Suddenly It’s About Everything But the Fashion
I was scanning LinkedIn earlier this week and saw an eye-catching post by Bottega Veneta CEO, Bartolomeo Rongone. The feedpost captioned “The iconic green MAZE installation at the Grand Hyatt Seoul. Unexpected location. No products. Immersive experience… getting lost in what we love,” was accompanied by six photos of an empty real life labrinth stretching 16 meters, decked out in signature Bottega Veneta green faux fur walls, metal structures and logoed duct tape. Indeed no products in sight.
Not even a day had passed and Louis Vuitton hit me up to share the news that it had planted an actual 240 square meter mini-forest in the middle of South-West London, a stone's throw from its UK flagship store. The “heritage forest” created in collaboration with the local council and SUGI — a renowned organization known for restoring native forests in urban spaces — sees the luxury brand plant 22 native tree species and 55 native wildflowers which are intended to become self-sustaining within three years. The project, part of Louis Vuitton’s “Our Committed Journey” sustainable development plan, is dedicated to preserving natural resources by 2025.
And then some. Three days ago A|X Armani Exchange announces a global collaboration with renowned radio platform NTS to celebrate the Italian brand's 30th anniversary. As part of the partnership, the two will pair local musicians and DJs with multiple A|X Armani Exchange stores to create DJ mixes which will be played in stores globally, and hold other physical events around the campaign. The next day Burberry messages me to announce its hosting of an event the night before that celebrated the closing of German visual artist Anne Imhof’s Paris exhibition. Outside of Palais de Tokyo, just outside of the exhibition, Imhof and Balenciaga-muse Eliza Douglas led an art performance. A DJ set by friends of the house followed until late.
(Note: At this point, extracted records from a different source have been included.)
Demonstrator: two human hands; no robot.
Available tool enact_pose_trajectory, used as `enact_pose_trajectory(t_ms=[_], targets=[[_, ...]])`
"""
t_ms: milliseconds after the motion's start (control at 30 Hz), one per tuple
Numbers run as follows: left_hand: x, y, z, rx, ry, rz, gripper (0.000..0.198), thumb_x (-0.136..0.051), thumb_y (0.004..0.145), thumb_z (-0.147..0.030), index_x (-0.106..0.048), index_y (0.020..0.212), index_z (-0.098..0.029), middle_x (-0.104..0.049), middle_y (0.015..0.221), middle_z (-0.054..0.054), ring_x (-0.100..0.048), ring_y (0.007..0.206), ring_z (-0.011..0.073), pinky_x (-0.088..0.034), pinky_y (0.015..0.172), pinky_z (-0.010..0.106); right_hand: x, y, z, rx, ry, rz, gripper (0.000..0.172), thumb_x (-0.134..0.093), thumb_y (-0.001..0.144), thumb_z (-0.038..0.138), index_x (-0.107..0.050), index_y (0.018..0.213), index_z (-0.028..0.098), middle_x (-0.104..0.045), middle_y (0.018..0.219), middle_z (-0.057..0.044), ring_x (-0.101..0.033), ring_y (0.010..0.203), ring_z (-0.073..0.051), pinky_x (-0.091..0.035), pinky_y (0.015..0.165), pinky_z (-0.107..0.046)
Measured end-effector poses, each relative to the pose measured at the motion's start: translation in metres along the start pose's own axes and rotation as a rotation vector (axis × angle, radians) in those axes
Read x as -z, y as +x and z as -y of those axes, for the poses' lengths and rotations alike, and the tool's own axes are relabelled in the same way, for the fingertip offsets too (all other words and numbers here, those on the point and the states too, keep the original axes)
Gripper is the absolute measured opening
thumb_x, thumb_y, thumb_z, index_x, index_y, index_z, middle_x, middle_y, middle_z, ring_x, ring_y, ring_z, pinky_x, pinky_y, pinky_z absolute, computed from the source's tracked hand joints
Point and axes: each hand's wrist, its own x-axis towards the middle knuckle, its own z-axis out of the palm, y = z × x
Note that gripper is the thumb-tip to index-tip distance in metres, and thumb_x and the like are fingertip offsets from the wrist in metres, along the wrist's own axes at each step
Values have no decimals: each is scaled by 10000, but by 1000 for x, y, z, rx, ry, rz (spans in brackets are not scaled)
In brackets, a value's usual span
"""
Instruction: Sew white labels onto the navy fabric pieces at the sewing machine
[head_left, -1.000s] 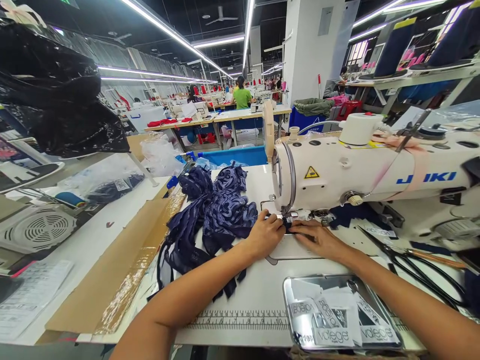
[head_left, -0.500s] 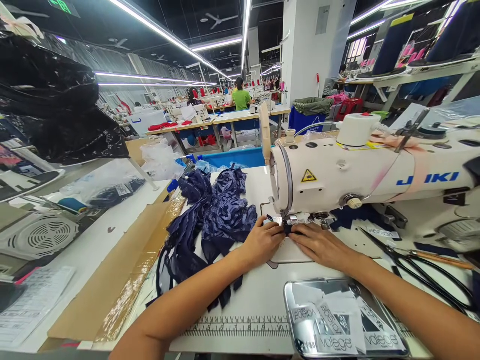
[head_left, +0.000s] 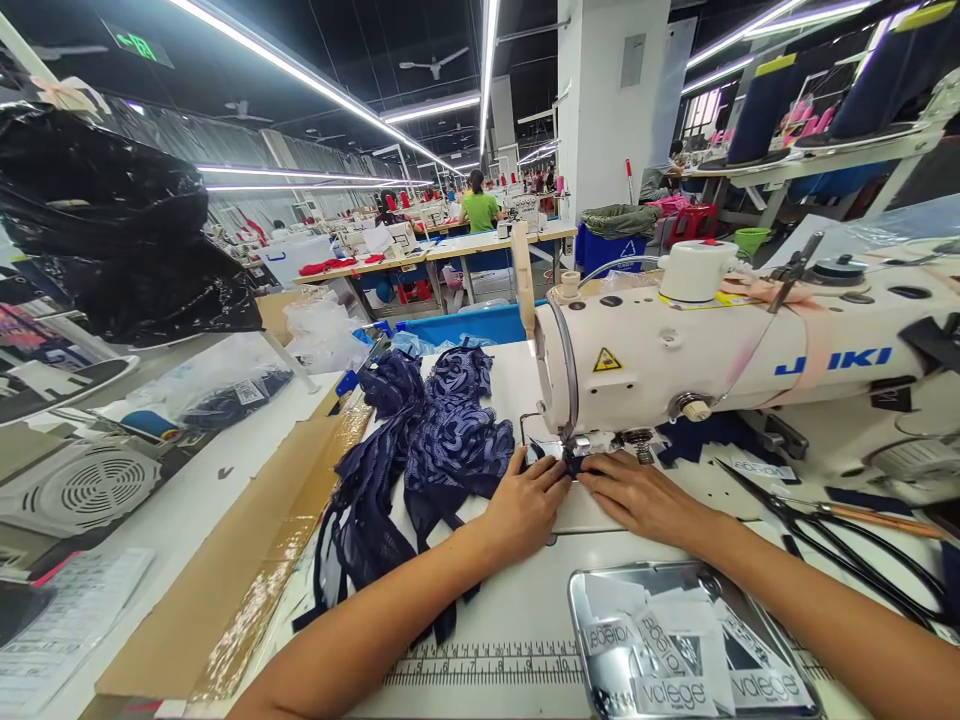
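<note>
My left hand (head_left: 525,505) and my right hand (head_left: 641,493) lie side by side under the head of a white JUKI sewing machine (head_left: 720,355). Their fingertips press a small piece of navy lace (head_left: 574,462) flat at the needle. The left fingers are bunched on the lace, and the right fingers lie flat over it. A heap of navy lace garments (head_left: 435,440) lies just left of my left hand and trails toward the table's front edge.
A metal tray (head_left: 600,580) of white labels sits at the front right. Black scissors (head_left: 840,525) lie at the right. A cardboard strip (head_left: 225,590), a fan grille (head_left: 82,485) and black plastic (head_left: 112,220) are at the left. Other people work at far tables.
Both hands stay at the needle and have shifted only slightly. The view has tilted up a little, so the table and tray sit lower.
</note>
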Motion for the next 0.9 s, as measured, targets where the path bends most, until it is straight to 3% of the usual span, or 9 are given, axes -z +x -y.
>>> enact_pose_trajectory(t_ms=[400, 633, 800, 900], targets=[[-3, 2, -1, 61, 43, 79, 434, -367, 850, -208, -445, 1254, -69, -417, 1344, 149, -328, 1281, 256, -202, 1050, 534, -12, 0, -1, -73, -72, 6, 326, -399, 849, 191, -615, 1074, 95, -639, 1065, -162, -628, 891, -270, -547, 712, -419], [-7, 7, 6, 59, 100, 12, 402, -347, 865, -212, -468, 1232, -102, -459, 1321, 115, -374, 1246, 237, -214, 1044, 520, -14, 0, -6, -205, 16, 40, 322, -427, 831, 216, -614, 1081, 138, -653, 1070, -111, -623, 931, -233, -524, 784, -367], [-1, 12, -1, 141, 231, -13, 326, -432, 816, -205, -574, 1071, -61, -599, 1062, 143, -488, 1064, 270, -348, 941, 462, -18, 3, -5, -380, -97, 80, 319, -389, 855, 237, -605, 1067, 135, -681, 923, -112, -630, 820, -236, -510, 684, -349], [3, 16, -5, 212, 312, 21, 261, -439, 800, -175, -620, 941, -50, -607, 897, 138, -523, 907, 265, -391, 858, 461, -13, 5, -3, -384, -207, 146, 305, -399, 863, 305, -616, 1006, 145, -679, 871, -121, -624, 793, -258, -479, 717, -398]])
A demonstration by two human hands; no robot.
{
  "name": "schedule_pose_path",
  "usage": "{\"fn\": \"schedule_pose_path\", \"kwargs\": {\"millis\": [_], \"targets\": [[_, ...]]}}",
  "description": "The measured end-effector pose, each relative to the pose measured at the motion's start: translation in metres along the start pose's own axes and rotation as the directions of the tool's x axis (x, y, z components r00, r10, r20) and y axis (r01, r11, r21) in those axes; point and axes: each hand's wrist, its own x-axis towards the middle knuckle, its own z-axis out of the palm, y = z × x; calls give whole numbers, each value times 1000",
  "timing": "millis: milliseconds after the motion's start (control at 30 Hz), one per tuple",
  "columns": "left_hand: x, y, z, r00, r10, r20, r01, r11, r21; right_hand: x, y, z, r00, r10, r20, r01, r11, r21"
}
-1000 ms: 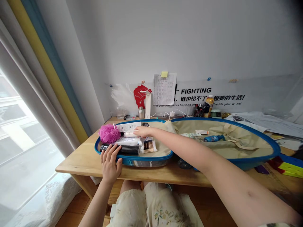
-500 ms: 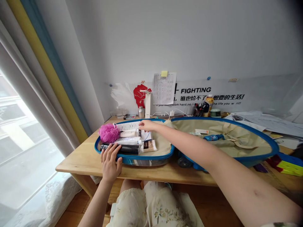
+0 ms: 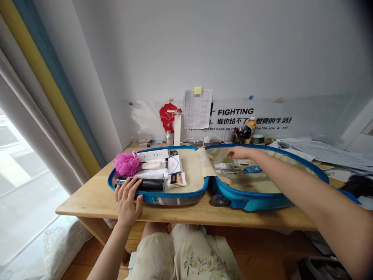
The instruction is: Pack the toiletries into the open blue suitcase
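Observation:
A blue-rimmed suitcase (image 3: 175, 193) lies open on the table, its two halves side by side. My left hand (image 3: 128, 200) rests flat on the left half's front rim, fingers stretched over a black cylinder (image 3: 151, 184). Behind that lie white tubes (image 3: 154, 173), a pink bath puff (image 3: 127, 163), a long white box (image 3: 153, 155), a white-and-blue box (image 3: 175, 165) and a pack of cotton swabs (image 3: 177, 179). Over the right half hangs my right hand (image 3: 240, 153), fingers loosely bent down with nothing seen in them. Below it are clear bottles (image 3: 229, 166), a blue bottle (image 3: 252, 169) and a small box (image 3: 241, 161).
Along the back of the wooden table (image 3: 84, 206) stand a white lamp (image 3: 177, 129), a small metallic bottle (image 3: 168, 137), pens (image 3: 239, 135) and a yellow bottle (image 3: 250, 130). Papers (image 3: 309, 149) cover the right rear. A curtain (image 3: 55, 97) hangs at the left.
My right hand has left the long white box in the left half and moved right, over the other half. My left hand stays on the front rim. The view has shifted slightly.

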Motion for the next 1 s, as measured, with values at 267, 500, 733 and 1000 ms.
{"fn": "schedule_pose_path", "kwargs": {"millis": [267, 500, 733, 1000], "targets": [[-1, -1, 1, 1000, 10, 2, -10, 1000, 9, 11, 42, 22, 995, 94, 16, -87, 964, -251], [-1, -2, 0, 1000, 26, 3, -26, 1000, 13, 13, 49, 33, 978, 206, -13, -198, 915, -352], [0, -2, 0, 1000, 20, 4, -20, 1000, 9, 13, 34, 25, 963, 250, -99, -269, 911, -311], [0, -1, 0, 1000, 2, 5, -2, 1000, 10, -16, -27, -12, 952, -124, -279, 42, 959, -282]]}}
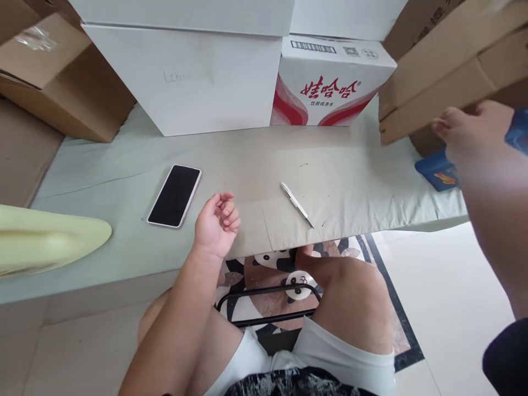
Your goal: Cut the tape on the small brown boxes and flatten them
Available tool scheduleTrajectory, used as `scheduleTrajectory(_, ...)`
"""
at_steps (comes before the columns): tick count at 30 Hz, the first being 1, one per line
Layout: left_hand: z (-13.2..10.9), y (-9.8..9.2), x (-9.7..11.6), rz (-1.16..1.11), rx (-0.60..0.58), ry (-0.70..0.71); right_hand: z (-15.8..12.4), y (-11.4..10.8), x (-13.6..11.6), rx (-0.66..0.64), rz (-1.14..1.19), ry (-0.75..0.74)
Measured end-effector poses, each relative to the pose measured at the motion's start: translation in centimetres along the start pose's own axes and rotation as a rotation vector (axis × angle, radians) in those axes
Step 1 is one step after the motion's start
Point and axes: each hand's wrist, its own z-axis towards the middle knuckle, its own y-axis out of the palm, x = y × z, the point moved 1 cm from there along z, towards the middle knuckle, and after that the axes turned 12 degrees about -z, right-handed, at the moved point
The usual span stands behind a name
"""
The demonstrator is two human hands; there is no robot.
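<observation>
My left hand (218, 223) hovers over the cloth near its front edge, palm turned up and fingers loosely curled in, with nothing in them. Left of it lies a phone (175, 196) with a dark screen and a pale rim. A white pen (297, 204) rests on the cloth to its right, tip pointing toward the front edge. Over on the far right, my right hand (474, 135) is at the lower edge of a brown cardboard box (437, 77). A blue item with an orange picture (438, 170) shows partly behind that hand; its fingertips are not clear.
Along the back stand a large white box (185, 82) and a white-and-red water carton (330, 88). Brown cardboard boxes (82, 82) are at the left, above a pale yellow curved object (49, 239). A light green cloth (247, 159) covers the table. My knees are below its front edge.
</observation>
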Motion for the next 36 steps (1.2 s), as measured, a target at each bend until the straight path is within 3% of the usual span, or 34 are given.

Now wait a minute. What the heck is happening? For some reason luxury fashion brands have decided that their brand activations are about everything but the product itself. Yes, brands have designed the costumes for royal ballets, sponsored exhibitions, released branded books, and designed the wardrobe for blockbuster films and musicians for decades. They’ve also hosted thousands of parties, store openings, and dinners. But the frequency, and increased investment, at which brands in the luxury realm are ramping up on non-product related marketing exercises is unprecedented, as demonstrated this week.
At a time when brands appear on your social feeds next to friends, in your inbox next to promo emails from your favorite restaurants, and cover billboards traditionally reserved for consumer brands like Coca Cola, they’ve entered the content battlefield big time. Leading brands have therefore started to act like publishers, as a way to expand their brand universes beyond product.
At a time when we expect novelty at the speed of Instagram, brands offering physical products at that unsustainable timeline is impossible. To still quench our collective thirst for newness — and to populate their content calendars — brands are going beyond product all together. Instead, they’re opting for experiential marketing to remain competing for our time, attention, money, and ultimately loyalty at a time when competitors are now everyone and everywhere.
Highsnobiety’s Not in Paris showcase is just that. So is Balenciaga’s special Simpson’s episode launched during the last Paris Fashion Week, Bottega Veneta’s seasonal “Issued By Bottega” zine, Gucci’s Guccifest, Virgil Abloh’s behind the scenes videos for Louis Vuitton, Loewe’s ‘Show in a Box’, everything French filmmaker Loic Prigent and his team do in showing the inner workings of brands ranging from Jacquemus to Rick Owens.
Most of all, it’s Telfar Clemens’ Telfar TV, a new 24-hour a day live-linear TV network that will feature live shows, breaking news on shoppable upcoming drops, the community themselves and more. The channel was announced last month during a Telfar press conference at New York Fashion Week, the event in itself being content. “We basically launched a TV Channel without any content — because we are tired of being content for other channels,” the brand writes on its Telfar TV website. “Watch Telfar.tv and see the channel taking shape LIVE, you can take part in what it becomes by sending us your videos.”
All are more than campaigns. They're the first steps in fashion brands becoming just “brands”. On the surface a simple evolution, yet in practise it’s a major internal mindset shift for many fashion houses in erasing the self-created boundaries in which fields it can exist and operate. The future will see brands work with streaming platforms like Netflix on shows and documentaries, deepen its ties with the metaverse and gaming, and touch on the wider net of interests and preferred brands of their audience.
Not all roads will lead to products as in the past, giving way to new creative ways of earning revenue through the non-physical by testing, testing, testing new concepts and areas. Just watch it unfold.